Sensuality and Proportion
a primer in sound for architects

Wallace Clement Sabine

In 1895 Wallace Clement Sabine [1868-1919] a physicist, was instructed by the Corporation of Harvard University to remedy acoustical difficulties in the lecture room of the Fogg Art Museum. Two years were spent experimenting in this room, and permanent changes were made. About this time it became certain that a new Boston Music Hall would be erected. From there followed much to Sabine's surprise a vocation for a new branch of physics: architectural acoustics, drawing on the physical science of Helmholtz, Rayleigh and others. Sabine was the first to bring quantitative measures to bear on reverberation, absorption, and sound transmittance. The Sabine equation for reverberation is really the most important quantitative tool in architectural acoustics, being able to predict how 'wet' or 'dry' a room is.

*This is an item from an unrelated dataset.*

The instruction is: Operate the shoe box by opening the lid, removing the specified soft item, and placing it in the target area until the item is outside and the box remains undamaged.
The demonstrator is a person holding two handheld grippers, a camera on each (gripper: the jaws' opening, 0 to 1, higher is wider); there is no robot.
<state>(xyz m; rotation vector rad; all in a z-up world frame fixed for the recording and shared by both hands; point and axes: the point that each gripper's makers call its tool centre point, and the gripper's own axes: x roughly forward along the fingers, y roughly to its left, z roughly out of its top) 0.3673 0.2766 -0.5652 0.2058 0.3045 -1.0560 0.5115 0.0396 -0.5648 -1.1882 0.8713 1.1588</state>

'In order that hearing may be good... it is necessary that the sound should be sufficiently loud; that the simultaneous components of a complex sound should maintain their proper relative intensities; and that the successive sounds in rapidly moving articulation, either of speech or music, should be clear and distinct, free from each other and from extraneous noises.

'Sound, being energy, once produced in a confined space, will continue until it is either transmitted by the boundary walls, or it is transformed into some other kind of energy, generally heat. This process of decay is called absorption.

'Any opening into the outside space, provided the outside space is itself unconfined, may be regarded as being totally absorbing.'

from 'Reverberation' (1900) and 'Melody and the Origin of the Musical Scale' (1907), in the collected papers, republished: Dover 1964.